»»

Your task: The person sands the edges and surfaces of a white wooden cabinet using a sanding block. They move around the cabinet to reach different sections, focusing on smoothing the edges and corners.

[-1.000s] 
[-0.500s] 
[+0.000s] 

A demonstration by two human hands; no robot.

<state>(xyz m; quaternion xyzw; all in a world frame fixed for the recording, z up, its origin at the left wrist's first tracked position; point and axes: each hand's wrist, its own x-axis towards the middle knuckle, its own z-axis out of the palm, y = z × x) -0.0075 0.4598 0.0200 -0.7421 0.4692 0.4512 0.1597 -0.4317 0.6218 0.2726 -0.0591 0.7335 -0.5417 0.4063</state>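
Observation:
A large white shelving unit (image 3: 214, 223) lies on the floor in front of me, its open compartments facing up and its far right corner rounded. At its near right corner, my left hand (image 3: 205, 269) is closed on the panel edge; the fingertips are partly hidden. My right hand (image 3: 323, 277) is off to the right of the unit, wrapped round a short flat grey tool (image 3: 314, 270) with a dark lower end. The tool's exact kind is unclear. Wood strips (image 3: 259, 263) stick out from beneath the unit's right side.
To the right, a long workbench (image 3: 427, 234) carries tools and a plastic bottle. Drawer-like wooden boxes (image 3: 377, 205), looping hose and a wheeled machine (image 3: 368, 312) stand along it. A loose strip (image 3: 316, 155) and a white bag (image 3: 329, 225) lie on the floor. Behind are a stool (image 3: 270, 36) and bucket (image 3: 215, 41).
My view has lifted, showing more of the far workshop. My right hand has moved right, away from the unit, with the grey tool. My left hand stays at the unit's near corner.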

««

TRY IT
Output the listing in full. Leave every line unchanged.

ANSWER SPACE
Your task: The person sands the edges and surfaces of a white wooden cabinet using a sanding block. They move around the cabinet to reach different sections, focusing on smoothing the edges and corners.

[-1.000s] 
[-0.500s] 
[+0.000s] 

A demonstration by two human hands; no robot.

<state>(xyz m; quaternion xyzw; all in a world frame fixed for the recording, z up, its origin at the left wrist's first tracked position; point and axes: each hand's wrist, its own x-axis towards the middle knuckle, its own z-axis out of the palm, y = z × x) -0.0075 0.4598 0.0200 -0.7421 0.4692 0.4512 0.1597 -0.4317 0.6218 0.2726 -0.0591 0.7335 -0.5417 0.4063</state>
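Observation:
A large white shelving unit (image 3: 214, 223) lies on the floor in front of me, its open compartments facing up and its far right corner rounded. At its near right corner, my left hand (image 3: 205, 269) is closed on the panel edge; the fingertips are partly hidden. My right hand (image 3: 323, 277) is off to the right of the unit, wrapped round a short flat grey tool (image 3: 314, 270) with a dark lower end. The tool's exact kind is unclear. Wood strips (image 3: 259, 263) stick out from beneath the unit's right side.
To the right, a long workbench (image 3: 427, 234) carries tools and a plastic bottle. Drawer-like wooden boxes (image 3: 377, 205), looping hose and a wheeled machine (image 3: 368, 312) stand along it. A loose strip (image 3: 316, 155) and a white bag (image 3: 329, 225) lie on the floor. Behind are a stool (image 3: 270, 36) and bucket (image 3: 215, 41).
My view has lifted, showing more of the far workshop. My right hand has moved right, away from the unit, with the grey tool. My left hand stays at the unit's near corner.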

With this, the exercise has been completed.